Scientific classification
- Kingdom: Animalia
- Phylum: Chordata
- Class: Mammalia
- Order: Chiroptera
- Family: Pteropodidae
- Genus: Pteropus
- Species: P. melanotus
- Binomial name: Pteropus melanotus Blyth, 1863
- Synonyms: Pteropus edulis Pteropus modiglianii Pteropus niadicus Pteropus nicobaricus Pteropus tytleri

= Black-eared flying fox =

- Genus: Pteropus
- Species: melanotus
- Authority: Blyth, 1863
- Conservation status: VU
- Synonyms: Pteropus edulis, Pteropus modiglianii, Pteropus niadicus, Pteropus nicobaricus, Pteropus tytleri

Species of bat

The black-eared flying fox, species Pteropus melanotus, is a bat of the family Pteropodidae (megabats). Also known as Blyth's flying fox, it is found on the Andaman Islands and Nicobar Islands (India), and in Sumatra (Indonesia). A population on Christmas Island, which is critically endangered, has been placed as a subspecies of this population, although it may be a distinct species. Pteropus natalis.
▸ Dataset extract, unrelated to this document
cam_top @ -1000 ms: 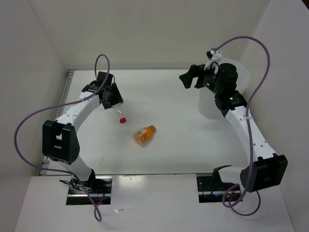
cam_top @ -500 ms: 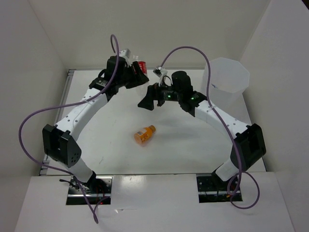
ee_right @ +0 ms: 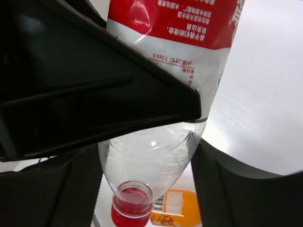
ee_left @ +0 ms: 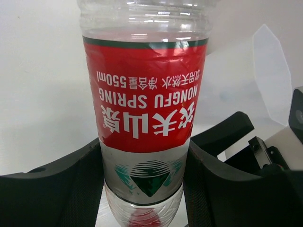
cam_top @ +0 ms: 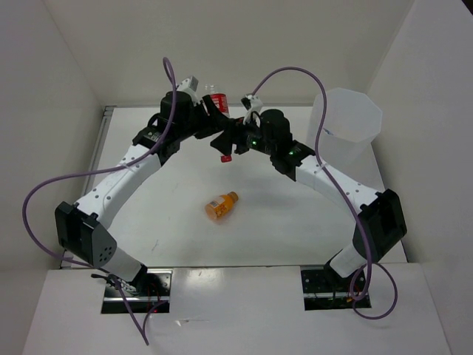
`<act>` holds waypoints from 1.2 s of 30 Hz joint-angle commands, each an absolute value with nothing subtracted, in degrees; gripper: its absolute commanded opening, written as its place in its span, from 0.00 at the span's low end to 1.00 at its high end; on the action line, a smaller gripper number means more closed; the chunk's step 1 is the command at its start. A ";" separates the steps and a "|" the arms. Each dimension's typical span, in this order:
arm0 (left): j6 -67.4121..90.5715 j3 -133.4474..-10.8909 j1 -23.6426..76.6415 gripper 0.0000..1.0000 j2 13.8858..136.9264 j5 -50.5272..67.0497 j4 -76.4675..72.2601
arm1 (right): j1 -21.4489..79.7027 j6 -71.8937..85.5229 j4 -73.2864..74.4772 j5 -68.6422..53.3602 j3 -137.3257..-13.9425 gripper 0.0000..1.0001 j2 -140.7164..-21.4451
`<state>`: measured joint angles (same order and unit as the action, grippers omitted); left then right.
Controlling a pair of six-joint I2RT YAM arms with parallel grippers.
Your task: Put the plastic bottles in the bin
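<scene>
White tabletop [cam_top: 288, 222], with one stubby orange bottle [cam_top: 222, 206] lying on its side near the middle. Beyond it, raised off the surface, the left gripper [cam_top: 212, 117] clamps the red-labelled clear bottle [ee_left: 144, 109], cap downward. The right gripper [cam_top: 230, 142] straddles the bottle's shoulder; whether it presses, I can't tell. The bin [cam_top: 346, 137] stands far right, well apart.

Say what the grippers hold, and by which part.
The left gripper holds the red-label bottle by its body at the label's edge. The right gripper flanks its shoulder; grip unclear.
</scene>
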<state>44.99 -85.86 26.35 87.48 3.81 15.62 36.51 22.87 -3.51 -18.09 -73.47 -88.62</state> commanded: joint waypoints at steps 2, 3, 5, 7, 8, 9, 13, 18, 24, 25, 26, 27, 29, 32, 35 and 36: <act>47.28 -84.64 27.07 0.49 84.81 1.76 11.61 | 37.71 23.91 -8.17 -15.47 -72.95 0.65 -87.89; 47.29 -84.64 27.07 0.50 84.81 1.76 11.60 | 37.71 23.91 -8.17 -15.47 -72.34 0.63 -87.89; 47.29 -84.64 27.07 0.54 84.81 1.76 11.60 | 37.71 23.91 -8.17 -15.47 -72.33 0.58 -87.89; 46.76 -84.64 27.60 0.55 84.81 1.76 11.60 | 37.71 23.91 -8.17 -14.86 -72.33 0.49 -87.89; 46.76 -84.64 27.60 0.57 84.81 1.76 11.60 | 37.71 23.91 -8.17 -14.24 -72.33 0.46 -87.28; 46.24 -84.64 27.60 0.60 84.81 1.76 11.60 | 37.71 23.91 -8.17 -14.24 -72.33 0.46 -87.28; 44.13 -84.11 27.60 0.78 84.29 2.99 11.60 | 37.71 23.91 -8.88 -12.83 -71.81 0.39 -85.52; 41.23 -82.88 27.60 0.91 83.15 4.21 11.60 | 37.71 23.38 -9.40 -10.99 -70.76 0.25 -83.68; 39.38 -82.27 27.60 1.00 79.64 1.25 12.74 | 37.71 21.18 -5.72 -3.97 -71.28 0.25 -80.87; 38.85 -82.27 27.60 1.00 78.76 -0.16 13.70 | 36.83 19.44 -3.89 -3.09 -71.80 0.25 -80.34; 38.24 -81.40 27.60 1.00 76.57 -0.87 14.32 | 36.22 19.42 -3.08 0.23 -71.81 0.25 -79.64; 38.23 -80.17 27.60 1.00 75.33 -2.62 14.94 | 33.86 19.42 -2.21 0.96 -71.81 0.25 -78.41; 38.23 -78.84 27.60 1.00 71.91 -4.39 16.77 | 30.34 20.47 1.22 2.01 -73.38 0.25 -77.26; 40.34 -74.63 25.23 1.00 66.99 -5.35 18.89 | 22.87 21.01 5.00 4.81 -74.61 0.25 -73.92; 42.18 -72.34 24.70 1.00 63.55 -11.40 24.22 | 16.36 19.17 9.03 7.28 -77.34 0.25 -72.07; 43.06 -71.46 24.70 1.00 63.54 -14.21 26.08 | 15.13 19.16 9.05 9.91 -77.34 0.25 -71.29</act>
<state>41.08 -73.52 25.17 64.45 -6.61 20.32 17.96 20.80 5.98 3.11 -73.49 -75.13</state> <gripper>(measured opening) 1.001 0.648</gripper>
==Distribution and habitat==
The black-eared flying fox is native to various island groups in the Indo-Pacific. These include the Andaman Islands, the Nicobar Islands, the Mentawai Islands. It mostly roosts in large colonies in forests near the coast, especially in mangrove areas.

==Biology==
The black-eared flying fox is more diurnal than most bats, emerging from its roosts before dusk and feeding on the fruits and flowers of at least twenty-six species of forest trees at least ten of which are introduced species. A single young is born annually.

==Status==
The black-eared flying fox faces a number of threats. Destruction of its forest habitat reduces the availability of roosting sites and the animal is hunted by man for food. The crushed bones of this species are used in traditional medicine to relieve asthma symptoms. However, it has proved adaptable to changes in diet and now feeds on a number of introduced species of plant. The IUCN has rated this species as "Vulnerable".